THE chairwoman of Swansea Bay University Health Board said she and her colleagues were “gutted” that chief executive Tracy Myhill was standing down.
Emma Wollett said she understood and supported Mrs Myhill’s decision and was grateful she had given plenty of notice.
Speaking at a board meeting on July 30, she said: “We are all, of course, gutted that Tracy is going to leave us.
“Her impact has been immense. But I am aware of what she has had to contend within the last 18 months.”
She said she would do her best to find a worthy replacement.
Mrs Myhill recently announcement her earlier-than-planned retirement for the end of December, citing “challenging and traumatic events to my family and me”.
The former Welsh Ambulance Service Trust chief executive took up the role in February 2018.
Speaking at the board meeting, Moyo Makuto, chief officer of Swansea Bay Community Health Council – a patient watchdog – said she would miss Mrs Myhill’s leadership and openness.
“We certainly feel there has been a shift in how we feel our voice is valued,” she said.
Mrs Myhill thanked the duo for their thoughts but pointed out she wasn’t going quite yet.
She said it had been a difficult decision but that it was the right one.
“It has been a bit of a challenging time,” she said.
Speaking in 2019, Mrs Myhill reflected on her first full year as health board chief executive, saying how the complexity of the organisation had been an eye-opener, despite 35 years of service in the NHS.

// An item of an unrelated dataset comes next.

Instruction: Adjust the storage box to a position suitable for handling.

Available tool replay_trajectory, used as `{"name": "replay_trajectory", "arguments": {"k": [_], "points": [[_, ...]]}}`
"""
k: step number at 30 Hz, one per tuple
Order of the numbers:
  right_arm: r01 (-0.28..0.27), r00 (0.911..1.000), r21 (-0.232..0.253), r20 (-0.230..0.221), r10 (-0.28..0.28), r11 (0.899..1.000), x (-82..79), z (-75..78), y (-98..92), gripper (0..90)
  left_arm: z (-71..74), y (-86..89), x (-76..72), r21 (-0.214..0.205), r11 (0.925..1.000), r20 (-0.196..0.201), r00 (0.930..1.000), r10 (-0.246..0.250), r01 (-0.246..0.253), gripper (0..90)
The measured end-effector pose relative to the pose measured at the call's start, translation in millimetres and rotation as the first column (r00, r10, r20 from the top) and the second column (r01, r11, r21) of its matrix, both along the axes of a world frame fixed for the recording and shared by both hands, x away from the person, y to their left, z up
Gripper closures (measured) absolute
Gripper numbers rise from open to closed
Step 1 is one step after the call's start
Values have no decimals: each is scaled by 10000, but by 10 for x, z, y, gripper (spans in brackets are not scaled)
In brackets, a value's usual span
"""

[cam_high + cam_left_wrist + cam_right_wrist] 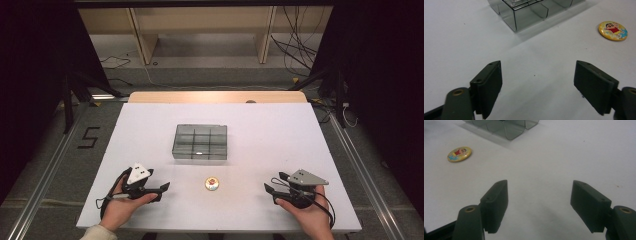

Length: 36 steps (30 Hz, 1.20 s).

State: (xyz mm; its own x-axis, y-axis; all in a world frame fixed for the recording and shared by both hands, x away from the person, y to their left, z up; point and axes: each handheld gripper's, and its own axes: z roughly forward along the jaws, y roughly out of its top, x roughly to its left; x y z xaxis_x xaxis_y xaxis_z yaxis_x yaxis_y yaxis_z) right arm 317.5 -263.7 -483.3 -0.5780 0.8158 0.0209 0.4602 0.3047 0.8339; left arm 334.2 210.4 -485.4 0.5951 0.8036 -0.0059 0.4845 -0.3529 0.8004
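White table (150,130) with a wood strip along the far edge, grey floor and shelf legs behind it, dark on both sides. The round yellow badge (211,184) sits near the front edge, about midway, just in front of the clear divided box (200,142) in the middle. Left gripper (162,189) and right gripper (270,189) rest by the front corners, both jaws wide apart with nothing in them.

The clear box (534,10) is cut off by the top edge in the left gripper view, and in the right gripper view (504,127) only its near corner remains below that edge. Beside the box, the round badge (212,184) appears too small from the high view to make out its picture. The person's forearms run off the bottom edge there.
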Motion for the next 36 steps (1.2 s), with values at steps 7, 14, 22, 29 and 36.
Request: {"name": "replay_trajectory", "arguments": {"k": [7, 14, 22, 29, 36], "points": [[39, 10000, -61, 23, -39, 10000, -7, 3, -10, 304, 20, -17, 40, 130, 9990, 61, 9991, 422, -423, 494], [15, 9999, -175, 166, -12, 9998, -2, 43, 39, 299, 109, 30, 250, 295, 9954, 343, 9954, 899, -910, 891], [-53, 9999, -155, 88, 54, 9999, 0, 31, 50, 293, 138, -18, 712, 448, 9928, 410, 9931, 1094, -1112, 894], [-82, 10000, -114, 15, 82, 9999, 3, 18, 26, 282, 64, -130, 1308, 1064, 9920, -147, 9974, 705, -685, 895], [-179, 9998, -120, 12, 179, 9998, 9, 6, 35, 275, -8, -193, 1521, 1274, 9917, -504, 9985, 229, -163, 895]]}}
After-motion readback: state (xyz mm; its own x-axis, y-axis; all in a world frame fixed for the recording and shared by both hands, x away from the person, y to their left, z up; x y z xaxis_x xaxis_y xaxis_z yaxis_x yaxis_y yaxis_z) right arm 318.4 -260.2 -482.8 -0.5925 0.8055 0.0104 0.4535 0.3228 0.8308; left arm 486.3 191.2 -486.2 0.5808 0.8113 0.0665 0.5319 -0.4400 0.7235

She said: “We have two major responsibilities, I think, as an organisation – one is to improve the health of our population, the second is to provide excellent care for people who need it.
“When I came here, I think the majority of the focus was on healthcare delivery and not enough focus on helping people improve their health. So much is preventable.
“Health is not just about health services. In fact, the greatest contribution to health is having a job, good housing, strong neighbours and strong support.
“I want to make sure we focus on both, otherwise we won’t cope as people get older and live longer.”